Tom hesitated and looked confused.

"Speak out, my boy — don't be diffident. The truth is always respectable. What did you take there?"

"Only a — a — dead cat."

There was a ripple of mirth, which the court checked.

"We will produce the skeleton of that cat. Now, my boy, tell us everything that occurred — tell it in your own way — don't skip anything, and don't be afraid."

Tom began — hesitatingly at first, but as he warmed to his subject his words flowed more and more easily; in a little while every sound ceased but his own voice; every eye fixed itself upon him; with parted lips and bated breath the audience hung upon his words, taking no note of time, rapt in the ghastly fascinations of the tale. The strain upon pent emotion reached its climax when the boy said:

"— and as the doctor fetched the board around and Muff Potter fell, Injun Joe jumped with the knife and —"

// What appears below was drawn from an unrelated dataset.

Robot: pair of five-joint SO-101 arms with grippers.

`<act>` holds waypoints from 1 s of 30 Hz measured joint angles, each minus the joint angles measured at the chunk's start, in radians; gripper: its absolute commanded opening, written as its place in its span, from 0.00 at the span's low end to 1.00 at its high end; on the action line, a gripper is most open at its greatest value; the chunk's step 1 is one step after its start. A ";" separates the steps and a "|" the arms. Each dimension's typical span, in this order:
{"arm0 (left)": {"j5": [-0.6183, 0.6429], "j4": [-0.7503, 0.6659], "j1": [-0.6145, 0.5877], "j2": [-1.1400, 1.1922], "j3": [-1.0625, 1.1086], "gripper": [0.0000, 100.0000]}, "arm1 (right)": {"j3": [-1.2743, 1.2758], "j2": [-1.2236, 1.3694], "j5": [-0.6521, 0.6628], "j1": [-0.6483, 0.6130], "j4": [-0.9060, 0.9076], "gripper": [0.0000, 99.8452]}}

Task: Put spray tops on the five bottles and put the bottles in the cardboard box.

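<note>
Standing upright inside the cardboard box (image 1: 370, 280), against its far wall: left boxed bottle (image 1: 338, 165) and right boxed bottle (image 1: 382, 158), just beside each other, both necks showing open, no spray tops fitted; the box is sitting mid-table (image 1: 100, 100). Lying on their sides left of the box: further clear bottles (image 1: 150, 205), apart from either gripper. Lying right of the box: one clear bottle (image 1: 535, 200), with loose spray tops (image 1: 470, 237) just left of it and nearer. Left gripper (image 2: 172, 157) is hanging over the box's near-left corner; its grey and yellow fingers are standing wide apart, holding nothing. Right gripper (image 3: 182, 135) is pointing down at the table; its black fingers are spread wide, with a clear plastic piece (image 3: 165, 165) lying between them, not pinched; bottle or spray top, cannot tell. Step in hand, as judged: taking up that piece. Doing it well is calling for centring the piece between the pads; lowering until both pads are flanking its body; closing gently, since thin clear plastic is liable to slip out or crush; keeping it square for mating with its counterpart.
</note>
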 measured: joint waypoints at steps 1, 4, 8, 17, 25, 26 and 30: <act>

Crash! Quick as lightning the half-breed sprang for a window, tore his way through all opposers, and was gone!

Chapter 25

Tom was a glittering hero once more — the pet of the old, the envy of the young. His name even went into immortal print, for the village paper magnified him. There were some that believed he would be President, yet, if he escaped hanging. As usual, the fickle, unreasoning world took Muff Potter to its bosom and fondled him as lavishly as it had abused him before. But that sort of conduct is to the world's credit; therefore it is not well to find fault with it.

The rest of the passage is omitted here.